Informed by our analysis of both existing WoZ frameworks and the reproducibility challenges identified in the previous section, we have developed several guiding design principles for HRIStudio. Our primary goal is to create a platform that enhances the scientific rigor of WoZ studies while remaining accessible to researchers with varying levels of technical expertise. We have been drive by the goal of prioritizing "accessibility" in the sense that the platform should be usable by researchers without deep robot programming expertise so as to lower the barrier to entry for HRI studies. Through abstraction, users can focus on experimental design without getting bogged down by the technical details of specific robot platforms. Comprehensive data management enables the system to capture and store all generated data, including logs, audio, video, and study materials. To facilitate teamwork, the platform provides collaboration support through multiple user accounts, role-based access control, and data sharing capabilities that enable effective knowledge transfer while restricting access to sensitive data. Finally, methodological guidance is embedded throughout the platform, directing users toward scientifically sound practices through its design and documentation. These principles directly address the reproducibility requirements identified earlier, particularly the need for standardized terminology, wizard behavior formalization, and comprehensive data capture.

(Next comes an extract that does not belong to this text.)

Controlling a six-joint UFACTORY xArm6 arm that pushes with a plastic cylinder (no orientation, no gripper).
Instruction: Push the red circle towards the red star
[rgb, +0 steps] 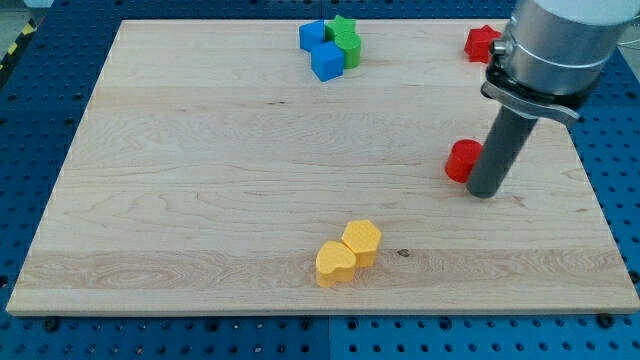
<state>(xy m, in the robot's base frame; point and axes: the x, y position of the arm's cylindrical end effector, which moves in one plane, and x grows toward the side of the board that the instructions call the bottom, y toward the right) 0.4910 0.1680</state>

We have implemented HRIStudio as a modular web application with explicit separation of concerns in accordance with these design principles. The structure of the application into client and server components creates a clear separation of responsibilities and functionalities. While the client exposes interactive elements to users, the server handles data processing, storage, and access control. This architecture provides a foundation for implementing data security through role-based interfaces in which different members of a team have tailored views of the same experimental session.

As shown in Figure 1{reference-type="ref" reference="fig:system-architecture"}, the architecture consists of three main functional layers that work in concert to provide a comprehensive experimental platform. The User Interface Layer provides intuitive, browser-based interfaces for three components: an Experiment Designer with visual programming capabilities for one to specify experimental details, a Wizard Interface that grants real-time control over the execution of a trial, and a Playback & Analysis module that supports data exploration and visualization.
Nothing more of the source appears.